The Union Budget 2006-07 has widened the service tax net to include sponsorship of events other than sports events among 15 other services. However, key industry players in the non-sporting events aren’t too worried, the reason being that the 12 per cent service tax can be offset against other indirect tax liabilities.

Explaining the “prevalent” ambiguity on this subject that the provision clears, Ravi Krishnan, Managing Director, IMG/TWI, South Asia, said, “While the view was that sponsorship of events, including sports events, was earlier not covered as a taxable service, there were doubts as to whether it could be covered under advertising services and be considered a taxable service, thereby leading to litigation.”

He elaborated that the Finance Minister, by adding sponsorship of non-sports events as a taxable service in this Finance Bill, had made it clear that earlier sponsorship of events was not a taxable service and would only become a taxable service from the date it was notified. “This has cleared the air and will preclude litigation for earlier years as also clearly exempting sponsorship of sports events,” Krishnan added.

The fact that sports events have been excluded from the service tax net brings in its share of good news to the industry. Reflecting on this, Ravi Kiran, CEO, Starcom MediaVest Group, South Asia, said, “I am happy that sports events have been excluded from the service tax net. This will help encourage corporate sponsorship of sports events.”

What is the implication of the levy of services tax on non-sports events on the industry? Devraj Sanyal, COO, Percept D’Mark, replied, “The service rate will be increased from 10 per cent to 12 per cent. The sponsors have to spend more, and since more services have been brought into the service tax net such as international air travel in business class, transportation of goods in container, public relations services, Internet telephony and travel by cruise ship – the organiser has to budget accordingly.”

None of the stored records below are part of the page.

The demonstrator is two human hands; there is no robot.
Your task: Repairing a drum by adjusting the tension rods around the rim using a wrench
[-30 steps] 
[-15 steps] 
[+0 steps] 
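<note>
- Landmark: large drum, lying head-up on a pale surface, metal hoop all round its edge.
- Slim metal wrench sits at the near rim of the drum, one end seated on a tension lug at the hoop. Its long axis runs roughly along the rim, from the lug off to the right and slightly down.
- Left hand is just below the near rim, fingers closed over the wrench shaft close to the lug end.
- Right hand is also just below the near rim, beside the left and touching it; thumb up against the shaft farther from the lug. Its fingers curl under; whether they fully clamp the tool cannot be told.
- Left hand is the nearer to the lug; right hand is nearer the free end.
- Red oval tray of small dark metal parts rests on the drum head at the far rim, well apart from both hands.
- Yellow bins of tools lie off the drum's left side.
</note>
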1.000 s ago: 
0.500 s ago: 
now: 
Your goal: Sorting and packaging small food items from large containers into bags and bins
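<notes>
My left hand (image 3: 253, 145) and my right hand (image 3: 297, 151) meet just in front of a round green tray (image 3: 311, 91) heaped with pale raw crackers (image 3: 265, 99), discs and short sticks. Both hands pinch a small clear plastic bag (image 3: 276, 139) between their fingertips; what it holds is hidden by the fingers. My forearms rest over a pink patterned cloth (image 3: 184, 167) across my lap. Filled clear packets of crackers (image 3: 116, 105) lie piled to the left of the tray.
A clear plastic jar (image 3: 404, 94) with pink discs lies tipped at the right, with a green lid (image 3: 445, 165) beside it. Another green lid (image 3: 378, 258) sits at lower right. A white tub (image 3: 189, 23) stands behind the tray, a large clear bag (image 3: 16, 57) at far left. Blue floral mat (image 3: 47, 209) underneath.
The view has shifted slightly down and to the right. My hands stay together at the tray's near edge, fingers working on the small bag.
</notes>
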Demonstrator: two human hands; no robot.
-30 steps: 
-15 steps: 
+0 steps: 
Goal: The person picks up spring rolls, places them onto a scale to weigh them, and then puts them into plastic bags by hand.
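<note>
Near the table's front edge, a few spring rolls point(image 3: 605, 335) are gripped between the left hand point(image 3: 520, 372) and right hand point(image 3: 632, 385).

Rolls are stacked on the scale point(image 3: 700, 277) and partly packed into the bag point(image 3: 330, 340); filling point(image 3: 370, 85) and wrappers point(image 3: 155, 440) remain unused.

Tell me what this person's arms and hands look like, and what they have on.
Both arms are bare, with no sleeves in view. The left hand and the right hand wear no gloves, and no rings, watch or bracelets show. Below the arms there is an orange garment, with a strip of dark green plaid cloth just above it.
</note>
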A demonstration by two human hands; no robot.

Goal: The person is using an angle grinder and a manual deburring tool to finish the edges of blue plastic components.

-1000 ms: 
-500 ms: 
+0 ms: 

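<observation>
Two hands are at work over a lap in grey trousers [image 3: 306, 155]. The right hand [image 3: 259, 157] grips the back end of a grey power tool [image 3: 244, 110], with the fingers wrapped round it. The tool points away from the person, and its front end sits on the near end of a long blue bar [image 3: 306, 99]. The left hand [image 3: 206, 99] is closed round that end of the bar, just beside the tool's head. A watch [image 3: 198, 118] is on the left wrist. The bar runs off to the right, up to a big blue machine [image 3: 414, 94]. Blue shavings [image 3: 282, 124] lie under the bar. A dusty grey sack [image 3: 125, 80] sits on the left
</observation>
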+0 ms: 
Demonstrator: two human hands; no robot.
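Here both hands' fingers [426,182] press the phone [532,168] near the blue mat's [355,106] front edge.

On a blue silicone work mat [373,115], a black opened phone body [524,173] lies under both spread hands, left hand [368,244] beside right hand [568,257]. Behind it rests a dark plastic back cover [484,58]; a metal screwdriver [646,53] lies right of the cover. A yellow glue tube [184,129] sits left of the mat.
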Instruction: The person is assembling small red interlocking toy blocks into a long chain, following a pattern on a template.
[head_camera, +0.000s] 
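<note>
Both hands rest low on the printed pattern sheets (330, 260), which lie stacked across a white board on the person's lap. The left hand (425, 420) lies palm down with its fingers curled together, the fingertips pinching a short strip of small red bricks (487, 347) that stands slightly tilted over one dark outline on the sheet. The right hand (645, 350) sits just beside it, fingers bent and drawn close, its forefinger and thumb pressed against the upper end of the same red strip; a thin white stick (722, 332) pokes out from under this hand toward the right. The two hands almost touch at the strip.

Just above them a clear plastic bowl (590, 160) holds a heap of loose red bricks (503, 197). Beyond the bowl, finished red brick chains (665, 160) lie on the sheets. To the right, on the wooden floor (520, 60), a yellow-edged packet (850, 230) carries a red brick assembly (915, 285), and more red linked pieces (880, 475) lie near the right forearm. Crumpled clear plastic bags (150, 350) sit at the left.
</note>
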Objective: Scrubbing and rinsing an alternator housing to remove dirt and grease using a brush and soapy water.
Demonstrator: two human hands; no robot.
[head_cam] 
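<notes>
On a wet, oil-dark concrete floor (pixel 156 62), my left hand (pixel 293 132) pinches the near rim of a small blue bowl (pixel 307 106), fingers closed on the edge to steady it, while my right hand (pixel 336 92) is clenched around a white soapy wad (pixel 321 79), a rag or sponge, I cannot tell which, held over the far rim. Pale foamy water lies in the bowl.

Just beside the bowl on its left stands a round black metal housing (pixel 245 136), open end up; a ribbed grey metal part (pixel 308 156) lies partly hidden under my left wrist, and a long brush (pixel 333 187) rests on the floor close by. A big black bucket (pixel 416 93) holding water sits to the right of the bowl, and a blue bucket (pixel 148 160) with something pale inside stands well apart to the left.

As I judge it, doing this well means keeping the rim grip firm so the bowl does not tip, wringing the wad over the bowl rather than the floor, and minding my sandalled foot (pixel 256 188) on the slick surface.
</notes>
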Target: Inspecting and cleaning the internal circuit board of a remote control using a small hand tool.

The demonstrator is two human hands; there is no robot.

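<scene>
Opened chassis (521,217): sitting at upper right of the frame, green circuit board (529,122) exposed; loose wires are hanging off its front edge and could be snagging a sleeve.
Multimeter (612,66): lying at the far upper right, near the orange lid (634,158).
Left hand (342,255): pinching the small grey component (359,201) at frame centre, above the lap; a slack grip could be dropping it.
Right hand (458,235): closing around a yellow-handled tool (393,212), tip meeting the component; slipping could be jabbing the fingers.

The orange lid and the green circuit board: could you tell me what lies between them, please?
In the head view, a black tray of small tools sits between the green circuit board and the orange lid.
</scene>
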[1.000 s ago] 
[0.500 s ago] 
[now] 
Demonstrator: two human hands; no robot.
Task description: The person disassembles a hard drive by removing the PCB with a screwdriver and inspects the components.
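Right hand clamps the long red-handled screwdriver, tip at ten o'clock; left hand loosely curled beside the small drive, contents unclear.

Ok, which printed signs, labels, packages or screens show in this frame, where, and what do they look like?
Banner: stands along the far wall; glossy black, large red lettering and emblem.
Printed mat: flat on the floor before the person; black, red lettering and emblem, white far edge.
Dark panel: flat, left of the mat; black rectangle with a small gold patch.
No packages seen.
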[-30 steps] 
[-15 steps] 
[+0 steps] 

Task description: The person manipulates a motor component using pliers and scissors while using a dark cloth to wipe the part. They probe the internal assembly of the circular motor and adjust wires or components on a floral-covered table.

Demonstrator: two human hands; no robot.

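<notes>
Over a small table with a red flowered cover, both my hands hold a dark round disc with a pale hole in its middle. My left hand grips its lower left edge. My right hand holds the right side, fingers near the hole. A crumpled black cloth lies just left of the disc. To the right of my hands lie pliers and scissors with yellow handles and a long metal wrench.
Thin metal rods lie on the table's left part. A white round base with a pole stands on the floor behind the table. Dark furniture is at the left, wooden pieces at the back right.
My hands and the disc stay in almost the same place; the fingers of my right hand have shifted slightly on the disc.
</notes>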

Farokh Balsara, Industry Leader, Media and Entertainment Practices, Ernst & Young, observed, “Sponsorships are normally a block deal. Advertisers will expect event managers to come with a comprehensive amount inclusive of service tax. There could be cases where they would even expect the organisers to bear the incidences of the tax to some extent. However, this wouldn’t really become a hindrance in any significant way.”

Giving his perspective on the changes hereon, Krishnan said, “The organiser of the event who owns the sponsorship rights will now add on the 12 per cent service tax in the invoice to the sponsor, that is, if the sponsorship fee was Rs 100, then the invoice would be for Rs 112.”

He asserted that while this meant that the sponsor would pay an additional 12 per cent, there was also a mechanism for the sponsor to get the credit for this 12 per cent against their excise duty liability or service tax liability.

“Since sponsors of big events are usually large or medium sized manufacturing or service companies, the additional 12 per cent they pay should not be an additional burden as they can offset against their other indirect tax liabilities,” Krishnan added.

In regards to the organiser of the event, he said, “They will collect the 12 per cent service tax from the sponsor and deposit it with the Government after taking credit for any input service taxes paid.”